Comme prévu, Fincantieri prend le contrôle des chantiers navals de Saint-Nazaire

50 %
Le groupe Fincantieri s'empare de 50% du capital de STX France.

Tout ça pour ça ! Après de longs mois de négociations qui ont mis à mal les relations entre Paris et Rome, le groupe italien Fincantieri a fini par prendre le contrôle des chantiers navals de Saint-Nazaire. Comme c'était prévu dès le départ…

Épilogue pour le feuilleton des chantiers navals de Saint-Nazaire. Ce vendredi, l'industriel italien Fincantieri a signé l'accord qui lui donne 50% du capital de l'opérateur STX France. L'État, via son agence des participations APE, en contrôle 34,34%. Paris possède donc une minorité de blocage, mais l'État « prête » 1% de son capital à Fincantieri afin que ce dernier puisse disposer de la majorité des voix. Le reste du capital est détenu par Naval Group (10%), les employés (2,4%) et les entreprises locales (3,26%). En plus de la majorité des voix, Fincantiera peut nommer quatre des huit membres d'administration (dont le président et l'administrateur général), contre deux pour l'État.

Plusieurs mois de négociations

« Il a fallu surmonter quelques difficultés pour parvenir à cet accord entre STX et Fincantieri et je suis heureux de vous annoncer aujourd'hui à Rome que l'accord définitif sera signé dans les prochains jours », déclarait Bruno Le Maire, le ministre de l'Économie, la veille de la signature proprement dite. L'affaire a provoqué des remous dans la relation entre Paris et Rome. Peu après son accession à l'Élysée, Emmanuel Macron a voulu remettre à plat un accord négocié par le gouvernement précédent et qui ne lui convenait pas.

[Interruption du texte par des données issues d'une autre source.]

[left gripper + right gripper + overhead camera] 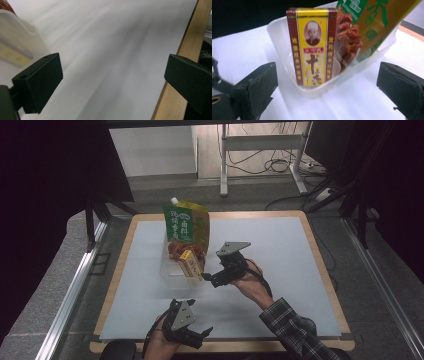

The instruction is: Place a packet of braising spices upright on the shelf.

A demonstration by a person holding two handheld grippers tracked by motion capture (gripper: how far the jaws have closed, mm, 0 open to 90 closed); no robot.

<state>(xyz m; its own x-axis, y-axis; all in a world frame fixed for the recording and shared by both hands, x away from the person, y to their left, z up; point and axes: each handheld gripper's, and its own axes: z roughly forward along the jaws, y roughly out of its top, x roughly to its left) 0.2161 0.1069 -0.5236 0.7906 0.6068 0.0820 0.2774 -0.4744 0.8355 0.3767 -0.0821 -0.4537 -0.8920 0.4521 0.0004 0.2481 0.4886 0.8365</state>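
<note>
A flat rectangular carton [312, 47], glossy yellow with dark red borders and a printed portrait, stands upright in a clear plastic tub [277, 37] with thin, rounded translucent walls. Inside the tub, behind the carton, lie a crinkly packet of red snacks [348, 40] and a tall soft green-and-yellow pouch [186, 222] with a white spout, leaning toward the far side. The tub rests on the pale matte sheet of the table [280, 245], which has a light wooden rim.

Just beside the tub, on its near right side, the right hand-held gripper [209, 277] points at the carton, jaws spread wide with nothing between them; the hand [252, 287] reaches in from a plaid sleeve [292, 327]. Well apart from the tub, at the table's near edge, the left hand-held gripper [206, 332] is held low, jaws also wide apart and empty.
</note>
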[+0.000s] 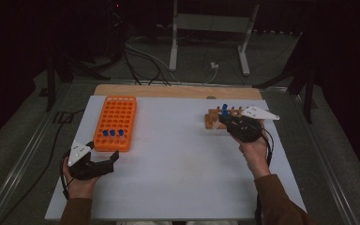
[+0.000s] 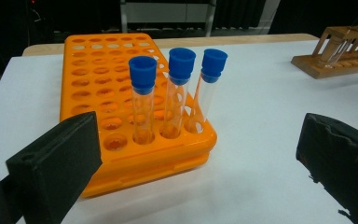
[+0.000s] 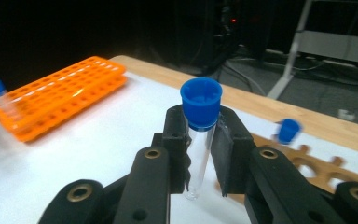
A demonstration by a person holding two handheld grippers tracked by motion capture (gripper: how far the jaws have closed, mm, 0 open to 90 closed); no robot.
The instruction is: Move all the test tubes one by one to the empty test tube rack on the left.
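My right gripper (image 3: 200,154) clamps a clear plastic test tube with a ribbed blue cap (image 3: 200,135) just below that cap, upright so it can drop straight into a hole; the slatted wooden rack (image 3: 321,168) lies just beyond its tips, another blue-capped tube (image 3: 288,130) standing there; my left gripper (image 2: 191,163) rests wide apart, holding nothing, the glossy orange plastic rack (image 2: 121,93) directly ahead with three capped tubes (image 2: 177,98) in its near row, presumably the destination.

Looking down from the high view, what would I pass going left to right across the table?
Left gripper → orange rack holding three blue-capped tubes → wooden rack → right gripper, shut on a blue-capped tube.
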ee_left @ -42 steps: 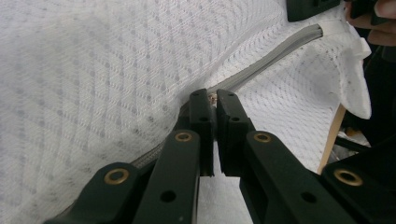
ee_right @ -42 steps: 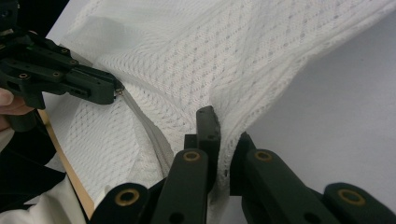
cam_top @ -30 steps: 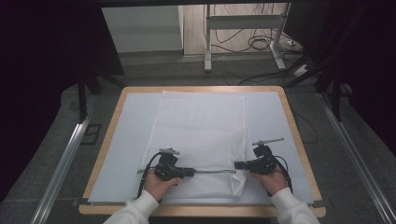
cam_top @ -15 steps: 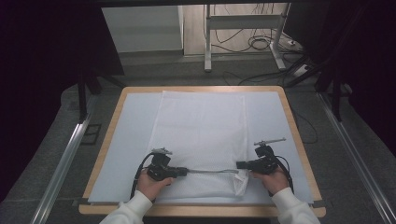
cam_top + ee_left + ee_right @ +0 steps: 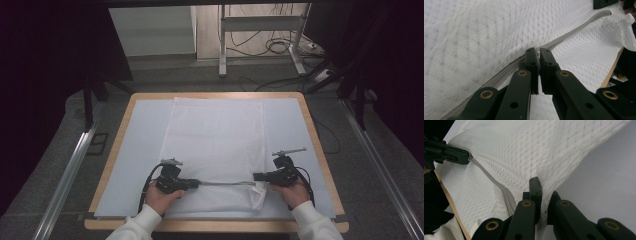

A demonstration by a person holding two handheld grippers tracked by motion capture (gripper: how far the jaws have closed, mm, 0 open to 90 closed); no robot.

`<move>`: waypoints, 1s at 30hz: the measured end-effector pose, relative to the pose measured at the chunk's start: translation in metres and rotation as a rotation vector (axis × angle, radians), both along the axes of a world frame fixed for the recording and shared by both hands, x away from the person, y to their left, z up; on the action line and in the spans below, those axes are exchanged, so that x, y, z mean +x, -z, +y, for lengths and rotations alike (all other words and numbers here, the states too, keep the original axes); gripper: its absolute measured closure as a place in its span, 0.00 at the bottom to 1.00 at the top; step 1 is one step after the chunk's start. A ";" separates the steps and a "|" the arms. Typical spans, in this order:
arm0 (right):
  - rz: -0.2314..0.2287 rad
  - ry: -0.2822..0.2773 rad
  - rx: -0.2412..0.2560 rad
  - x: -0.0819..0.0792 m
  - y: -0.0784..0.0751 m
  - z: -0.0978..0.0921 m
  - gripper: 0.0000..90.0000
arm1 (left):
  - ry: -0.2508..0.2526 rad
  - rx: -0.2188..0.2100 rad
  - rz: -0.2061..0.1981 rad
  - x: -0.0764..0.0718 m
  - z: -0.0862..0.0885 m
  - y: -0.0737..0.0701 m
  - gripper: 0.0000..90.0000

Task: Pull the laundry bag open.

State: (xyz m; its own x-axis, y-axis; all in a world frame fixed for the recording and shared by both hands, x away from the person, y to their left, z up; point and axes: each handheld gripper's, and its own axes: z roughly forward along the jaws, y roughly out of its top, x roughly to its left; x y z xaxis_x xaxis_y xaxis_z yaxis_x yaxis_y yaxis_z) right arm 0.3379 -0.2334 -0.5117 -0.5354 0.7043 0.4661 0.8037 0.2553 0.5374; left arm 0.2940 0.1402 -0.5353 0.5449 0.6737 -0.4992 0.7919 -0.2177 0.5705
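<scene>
Even overhead light, dark surroundings, soft shadows (close-up mesh slightly blurred).

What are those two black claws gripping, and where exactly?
Both hold the white mesh bag. The left gripper pinches the zipper pull on its grey zipper; the right gripper clamps the fabric at the zipper's other end, near the bag's corner.

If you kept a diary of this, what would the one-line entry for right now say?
left hand-held gripper: shut on zipper pull | right hand-held gripper: shut on mesh bag corner | zipper: taut between them | table
</scene>
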 end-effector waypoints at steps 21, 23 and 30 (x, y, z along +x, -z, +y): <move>-0.001 0.002 -0.003 0.000 0.000 0.001 0.97 | -0.043 -0.004 0.001 -0.004 0.024 -0.003 0.97; -0.002 0.002 -0.003 0.000 0.000 0.001 0.97 | -0.050 -0.011 0.006 -0.005 0.026 -0.002 0.97; -0.001 0.001 -0.001 0.000 0.000 0.001 0.97 | -0.053 -0.008 0.003 -0.007 0.030 -0.002 0.97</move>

Le président jugeait en effet l'accord comme trop favorable à la partie italienne.

60 millions pour Fincantieri

Après quelques frictions entre les deux capitales, toutes les parties s'entendaient sur un accord en septembre dernier. Fincantieri se réjouit bien sûr de la solution : « La parfaite complémentarité des activités de croisière et des produits de Fincantieri et STX France permettra aux deux entreprises de servir tous les clients et marchés, créant de la valeur non seulement pour les actionnaires mais aussi pour les employés et les réseaux de fournisseurs ». Le groupe a déboursé 60 millions d'euros pour s'emparer des chantiers navals.